“Boom boom boom clap / You’re picture perfect blue / sunbathing on the moon / Stars shining as your bones illuminate / first kiss just like a drug / under your influence / you take me over you’re magic in my veins / This must be love.”
It’s Charli, baby, and her song “Boom Clap” is an example of STI positivity.
If you are sexually active there is a 50 percent chance that you will contract a sexual transmitted infection (STI), the American Sexual Health Association (ASHA) said. When I first learned that fact, the first thing I wondered was what the difference between an STI and a Sexually Transmitted Disease (STD) was.
Recently, public health officials have started to use the term STI instead of STD as a way to inform people that not all infections turn into disease. Essentially what this means is you can have an STI and not show symptoms. This was news to me.
I come from Texas, and the sex ed I got there was not amazing. In elementary school I was taught that puberty was supposed to happen in fifth grade and in middle school I was told sex would make my penis burn no matter what I did.
Social media plus middle school sounds like hell. However, there are some great Instagram accounts that are doing the most to educate their audiences and break down STI stigma. One Instagram account that is doing the most for Herpes sex ed is My_Boyfriend_Has_Herpes. The bio is “My Boyfriend Has Herpes #comics based on real stories about a couple dating with #hsv.”
This STI-positive Instagram page acts like a short educational comic book starting with a tinder date. The artist, Momo, is now dating Felix who has herpes and together their relationship makes up the comic.
Momo was nervous on their first date but she noticed that Felix was way more shy than she was. In one of the comics she thinks to herself, “Well, he’s attracted to me and I’m attracted to him. We’re both grown adults, so are we going to bang tonight???” Felix, the boy she had been going on multiple dates with, kept putting sex off and she thought it was just Felix being wholesome.
It is interesting that Momo’s response to someone who does not show interest in having sex but is still interested romantically is to call them wholesome. It makes me uncomfortable that someone might think I’m wholesome just because I don’t want to have sex right away.
Anyway, when Momo tries to subtly ask Felix why he doesn’t like PDA or hasn’t hinted at wanting to go home to have sex on any of their dates, he finally tells her he has herpes.
Felix says, “Well, so I like you, Momo. And this isn’t easy for me to talk about … but I have genital HSV.”
Like a lot of people I know (including myself), Momo didn’t know much about herpes. She thinks to herself, “As a sexual active adult I should know more about STIs,” and this is why the page exists, to educate us.

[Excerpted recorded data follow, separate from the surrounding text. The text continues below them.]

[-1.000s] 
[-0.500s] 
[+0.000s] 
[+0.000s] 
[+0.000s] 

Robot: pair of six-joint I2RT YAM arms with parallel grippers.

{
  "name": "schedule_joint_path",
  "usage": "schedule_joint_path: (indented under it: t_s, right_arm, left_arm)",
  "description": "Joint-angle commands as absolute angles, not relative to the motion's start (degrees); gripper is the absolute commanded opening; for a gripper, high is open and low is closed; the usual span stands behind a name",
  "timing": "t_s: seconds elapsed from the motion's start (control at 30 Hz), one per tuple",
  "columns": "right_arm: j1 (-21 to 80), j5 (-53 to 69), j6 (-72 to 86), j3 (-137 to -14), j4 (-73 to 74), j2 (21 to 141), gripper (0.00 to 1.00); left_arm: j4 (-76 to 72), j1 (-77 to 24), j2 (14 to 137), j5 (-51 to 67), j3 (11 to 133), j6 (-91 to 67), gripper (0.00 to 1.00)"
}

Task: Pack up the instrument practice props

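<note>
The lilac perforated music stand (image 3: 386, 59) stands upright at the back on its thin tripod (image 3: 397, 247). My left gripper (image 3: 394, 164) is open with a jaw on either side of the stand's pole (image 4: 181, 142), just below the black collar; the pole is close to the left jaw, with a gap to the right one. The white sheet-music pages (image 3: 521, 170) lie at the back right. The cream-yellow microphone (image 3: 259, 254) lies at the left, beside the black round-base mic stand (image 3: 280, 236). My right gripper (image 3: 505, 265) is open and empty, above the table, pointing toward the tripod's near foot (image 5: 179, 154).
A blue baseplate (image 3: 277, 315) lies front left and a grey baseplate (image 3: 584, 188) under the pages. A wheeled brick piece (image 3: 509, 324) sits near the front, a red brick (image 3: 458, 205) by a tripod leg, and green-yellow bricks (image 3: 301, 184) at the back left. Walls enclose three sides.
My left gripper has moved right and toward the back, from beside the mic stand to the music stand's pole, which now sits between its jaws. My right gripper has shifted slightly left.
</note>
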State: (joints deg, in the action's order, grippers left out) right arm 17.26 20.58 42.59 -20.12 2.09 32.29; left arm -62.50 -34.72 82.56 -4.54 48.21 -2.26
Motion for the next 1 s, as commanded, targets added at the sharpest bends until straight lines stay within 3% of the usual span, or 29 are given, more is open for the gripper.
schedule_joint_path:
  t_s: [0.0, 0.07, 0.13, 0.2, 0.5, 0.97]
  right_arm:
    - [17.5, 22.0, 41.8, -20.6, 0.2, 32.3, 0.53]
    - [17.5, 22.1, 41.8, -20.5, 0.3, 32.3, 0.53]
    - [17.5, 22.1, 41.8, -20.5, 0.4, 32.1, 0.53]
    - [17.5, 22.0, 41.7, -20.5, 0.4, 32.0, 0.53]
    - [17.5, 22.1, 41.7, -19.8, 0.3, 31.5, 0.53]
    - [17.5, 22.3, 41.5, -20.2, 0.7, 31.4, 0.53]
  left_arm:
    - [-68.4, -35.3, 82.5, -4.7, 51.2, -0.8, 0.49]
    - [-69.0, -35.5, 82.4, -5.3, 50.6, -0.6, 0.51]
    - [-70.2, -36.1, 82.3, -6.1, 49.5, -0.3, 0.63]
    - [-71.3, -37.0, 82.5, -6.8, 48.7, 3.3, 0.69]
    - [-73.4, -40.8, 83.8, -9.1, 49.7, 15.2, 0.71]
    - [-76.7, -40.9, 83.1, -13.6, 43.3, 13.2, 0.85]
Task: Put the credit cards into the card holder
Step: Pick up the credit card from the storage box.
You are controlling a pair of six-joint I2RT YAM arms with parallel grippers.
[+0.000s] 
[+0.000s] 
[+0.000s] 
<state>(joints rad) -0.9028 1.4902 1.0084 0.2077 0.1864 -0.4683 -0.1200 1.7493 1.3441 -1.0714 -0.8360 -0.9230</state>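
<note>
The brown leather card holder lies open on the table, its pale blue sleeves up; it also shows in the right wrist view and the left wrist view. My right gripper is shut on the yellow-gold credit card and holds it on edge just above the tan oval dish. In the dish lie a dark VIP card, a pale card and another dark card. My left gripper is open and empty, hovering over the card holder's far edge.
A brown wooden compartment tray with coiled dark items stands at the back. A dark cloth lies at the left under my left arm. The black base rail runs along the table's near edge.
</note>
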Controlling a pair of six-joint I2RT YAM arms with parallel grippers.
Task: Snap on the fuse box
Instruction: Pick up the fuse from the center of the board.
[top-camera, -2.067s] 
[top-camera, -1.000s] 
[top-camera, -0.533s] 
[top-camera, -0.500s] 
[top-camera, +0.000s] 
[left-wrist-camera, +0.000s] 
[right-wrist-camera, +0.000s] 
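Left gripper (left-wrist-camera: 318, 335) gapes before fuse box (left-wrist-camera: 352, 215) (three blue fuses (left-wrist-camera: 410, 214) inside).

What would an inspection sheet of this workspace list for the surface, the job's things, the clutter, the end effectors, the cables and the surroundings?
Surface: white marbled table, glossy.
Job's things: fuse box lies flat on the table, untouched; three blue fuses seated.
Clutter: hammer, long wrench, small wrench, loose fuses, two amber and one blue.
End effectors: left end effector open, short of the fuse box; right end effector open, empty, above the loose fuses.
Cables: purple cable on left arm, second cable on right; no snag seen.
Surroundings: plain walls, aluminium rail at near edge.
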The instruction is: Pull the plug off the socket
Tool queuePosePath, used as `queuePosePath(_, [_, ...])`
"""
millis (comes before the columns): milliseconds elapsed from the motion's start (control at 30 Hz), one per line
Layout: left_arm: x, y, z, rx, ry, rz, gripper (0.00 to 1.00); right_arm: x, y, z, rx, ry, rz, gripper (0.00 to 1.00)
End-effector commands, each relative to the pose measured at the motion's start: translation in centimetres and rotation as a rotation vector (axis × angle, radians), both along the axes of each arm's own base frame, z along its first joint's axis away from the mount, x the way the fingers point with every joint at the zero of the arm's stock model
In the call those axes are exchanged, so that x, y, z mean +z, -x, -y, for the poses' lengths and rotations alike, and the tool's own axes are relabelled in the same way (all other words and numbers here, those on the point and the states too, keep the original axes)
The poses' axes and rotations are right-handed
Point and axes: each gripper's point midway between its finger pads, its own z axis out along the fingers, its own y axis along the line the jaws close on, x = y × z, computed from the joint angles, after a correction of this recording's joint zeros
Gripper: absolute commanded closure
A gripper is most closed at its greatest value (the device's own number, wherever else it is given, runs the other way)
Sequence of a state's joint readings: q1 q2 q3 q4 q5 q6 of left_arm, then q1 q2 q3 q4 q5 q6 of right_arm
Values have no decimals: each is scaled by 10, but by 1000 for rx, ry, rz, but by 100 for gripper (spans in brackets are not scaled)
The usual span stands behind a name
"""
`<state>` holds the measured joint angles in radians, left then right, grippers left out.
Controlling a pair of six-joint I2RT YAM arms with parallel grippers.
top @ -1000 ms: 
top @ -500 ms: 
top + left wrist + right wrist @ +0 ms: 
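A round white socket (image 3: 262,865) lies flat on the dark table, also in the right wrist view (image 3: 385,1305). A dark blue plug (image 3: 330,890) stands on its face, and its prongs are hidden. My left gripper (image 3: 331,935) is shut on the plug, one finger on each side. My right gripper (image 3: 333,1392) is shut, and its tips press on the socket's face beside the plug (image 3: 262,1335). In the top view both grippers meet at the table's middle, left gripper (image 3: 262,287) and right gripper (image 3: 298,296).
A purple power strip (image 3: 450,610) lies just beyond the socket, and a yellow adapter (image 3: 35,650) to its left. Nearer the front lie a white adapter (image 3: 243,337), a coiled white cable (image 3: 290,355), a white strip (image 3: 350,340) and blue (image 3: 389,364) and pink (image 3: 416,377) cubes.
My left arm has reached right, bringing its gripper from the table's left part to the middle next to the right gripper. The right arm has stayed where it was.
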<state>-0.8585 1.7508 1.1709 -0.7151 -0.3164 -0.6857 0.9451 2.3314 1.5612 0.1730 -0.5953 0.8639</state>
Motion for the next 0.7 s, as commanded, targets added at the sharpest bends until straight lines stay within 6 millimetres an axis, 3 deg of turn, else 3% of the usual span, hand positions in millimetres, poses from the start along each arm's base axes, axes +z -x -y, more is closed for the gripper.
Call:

Reading through American Sexual Health Association’s website, I found that the herpes infection is common. About one in eight people aged 14–49 in the U.S. has genital herpes. According to My_Boyfriend_Has_Herpes, though, there are not always obvious symptoms and doctors can decide not to test you if you’re showing no symptoms.
The association has found that even though young people account for half of new STI cases in the U.S., only 12 percent were tested for STIs in 2018. Do not be afraid of the test results. People with STIs and STDs live long and happy lives and can be in healthy and happy relationships!
Near the end of the comic Momo says, “Working around Herpes makes us talk more about what we want. And it makes it hard to default to the routine penetrative sex. Which I think makes our sex life better!”
Momo shows that the Charli XCX’s song is true. People with STIs have love running through their veins.